3

4.2K 199 12
                                    

   Evin kapısına ulaşmaya çalışırken dört bir yanım acıyla doluydu. Göğsümdeki yara sanki yeni oluşmuş gibi yanmaya başlamışken, içine düştüğüm bu acı adımlarımın aksamasın sebep oluyordu. Görüşüm dalgalandığı sırada, kapının önünde duran iki korumadan birinin beni fark etmesiyle rahat bir nefes alabildiğimi hissetmiştim. Beni gören adam hızla diğerine bir şeyler söyledi ve bana doğru atıldı. Aramızdaki mesafe çok olmadığından hemen yanıma ulaşmıştı.
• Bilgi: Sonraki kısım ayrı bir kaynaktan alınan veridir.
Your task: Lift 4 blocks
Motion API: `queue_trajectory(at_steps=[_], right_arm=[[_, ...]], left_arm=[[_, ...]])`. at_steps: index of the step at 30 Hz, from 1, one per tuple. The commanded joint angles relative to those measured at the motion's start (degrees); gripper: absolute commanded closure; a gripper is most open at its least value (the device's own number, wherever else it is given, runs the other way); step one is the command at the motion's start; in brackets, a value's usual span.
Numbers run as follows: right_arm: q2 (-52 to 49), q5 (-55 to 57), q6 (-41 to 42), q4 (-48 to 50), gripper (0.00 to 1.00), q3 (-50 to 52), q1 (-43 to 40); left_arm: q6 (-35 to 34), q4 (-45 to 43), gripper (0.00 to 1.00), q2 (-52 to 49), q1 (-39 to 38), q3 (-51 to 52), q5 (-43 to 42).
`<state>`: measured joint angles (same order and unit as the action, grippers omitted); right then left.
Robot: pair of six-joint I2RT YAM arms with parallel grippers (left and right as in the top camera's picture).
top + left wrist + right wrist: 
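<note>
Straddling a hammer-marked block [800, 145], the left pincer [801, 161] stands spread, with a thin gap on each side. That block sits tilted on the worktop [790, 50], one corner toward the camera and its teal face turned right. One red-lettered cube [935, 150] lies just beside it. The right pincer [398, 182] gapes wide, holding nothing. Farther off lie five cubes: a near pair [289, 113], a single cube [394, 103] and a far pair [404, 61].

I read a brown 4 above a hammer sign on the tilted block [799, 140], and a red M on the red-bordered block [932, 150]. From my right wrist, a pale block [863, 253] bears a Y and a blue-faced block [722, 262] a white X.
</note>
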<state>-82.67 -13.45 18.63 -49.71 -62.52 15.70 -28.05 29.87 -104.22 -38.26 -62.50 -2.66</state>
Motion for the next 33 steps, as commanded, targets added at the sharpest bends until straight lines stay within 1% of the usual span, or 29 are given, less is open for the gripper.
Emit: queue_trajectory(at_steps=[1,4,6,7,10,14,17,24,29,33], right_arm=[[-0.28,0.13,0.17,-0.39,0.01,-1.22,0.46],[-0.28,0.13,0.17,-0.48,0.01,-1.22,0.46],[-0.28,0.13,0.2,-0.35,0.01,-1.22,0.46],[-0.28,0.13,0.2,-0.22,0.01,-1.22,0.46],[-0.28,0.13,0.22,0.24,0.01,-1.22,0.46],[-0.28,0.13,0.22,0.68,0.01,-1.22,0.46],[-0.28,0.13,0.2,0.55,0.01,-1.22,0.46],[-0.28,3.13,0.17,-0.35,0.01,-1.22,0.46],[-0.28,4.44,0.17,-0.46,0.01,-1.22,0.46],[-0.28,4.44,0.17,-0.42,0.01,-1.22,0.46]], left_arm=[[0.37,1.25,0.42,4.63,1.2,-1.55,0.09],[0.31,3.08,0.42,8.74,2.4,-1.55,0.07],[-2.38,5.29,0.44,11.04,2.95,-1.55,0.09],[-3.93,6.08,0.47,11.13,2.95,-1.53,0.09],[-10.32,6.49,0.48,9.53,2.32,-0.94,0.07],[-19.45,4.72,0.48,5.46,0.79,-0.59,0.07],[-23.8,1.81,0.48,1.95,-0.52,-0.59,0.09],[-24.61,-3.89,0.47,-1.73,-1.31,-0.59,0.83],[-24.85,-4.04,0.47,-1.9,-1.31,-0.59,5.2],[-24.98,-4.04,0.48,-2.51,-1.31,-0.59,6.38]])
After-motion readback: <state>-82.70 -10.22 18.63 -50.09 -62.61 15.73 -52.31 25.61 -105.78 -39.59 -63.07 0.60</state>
"Elizabeth, iyi misin?" Yorgundum. Daha fazla yürümek istemiyordum. Eğer biraz daha ayakta durursam düşebilirdim. Bu yüzden yavaşça adama uzanmaya çalıştım. Ben onu tutamadan o beni kavramış, hızlıca kucağına alıvermişti. Bir korumaya göre, aramızda olması gereken mesafe yokmuş gibi hissediyordum. Unuttuğum hayatımda, ona yakın mıydım? Belki arkadaş bile olabilirdik.
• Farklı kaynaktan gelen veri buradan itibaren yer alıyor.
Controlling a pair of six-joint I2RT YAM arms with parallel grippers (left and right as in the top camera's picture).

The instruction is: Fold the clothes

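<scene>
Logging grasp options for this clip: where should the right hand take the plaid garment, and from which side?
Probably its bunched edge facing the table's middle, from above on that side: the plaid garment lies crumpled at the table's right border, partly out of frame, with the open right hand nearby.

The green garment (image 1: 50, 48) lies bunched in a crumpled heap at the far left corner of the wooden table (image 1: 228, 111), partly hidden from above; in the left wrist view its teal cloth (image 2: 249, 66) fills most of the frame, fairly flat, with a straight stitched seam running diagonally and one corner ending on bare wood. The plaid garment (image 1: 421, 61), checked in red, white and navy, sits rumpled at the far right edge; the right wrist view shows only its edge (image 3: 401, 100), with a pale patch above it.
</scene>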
   Bedenimin ani hareketiyle, dikişlerimde var olan acı çoğalmış, nefesimi kesmişti. Gözlerimi yumdum ve acının geçmesini bekledim ama geçmedi. Acıyla inleyerek beni taşıyan korumanın omzuna tutundum. Sesim ağlamaklı çıkmıştı

"Dikişlerim var."

   Adamın gözleri benimkileri bulurken irice açıldıklarını gördüm. Aceleyle başını salladı ve beni sarsmamaya çalışarak adımlarını hızlandırdı. Şu an isteyeceğim son şey bayılmaktı. Evime gidiyordum. Aileme gidiyordum. Zayn oradan çıkmak için çok uğraştığımı söylemişti ama ona güvenemiyordum. Beni yanında tutmak için yalan söylemiş olma ihtimali yüksekti. 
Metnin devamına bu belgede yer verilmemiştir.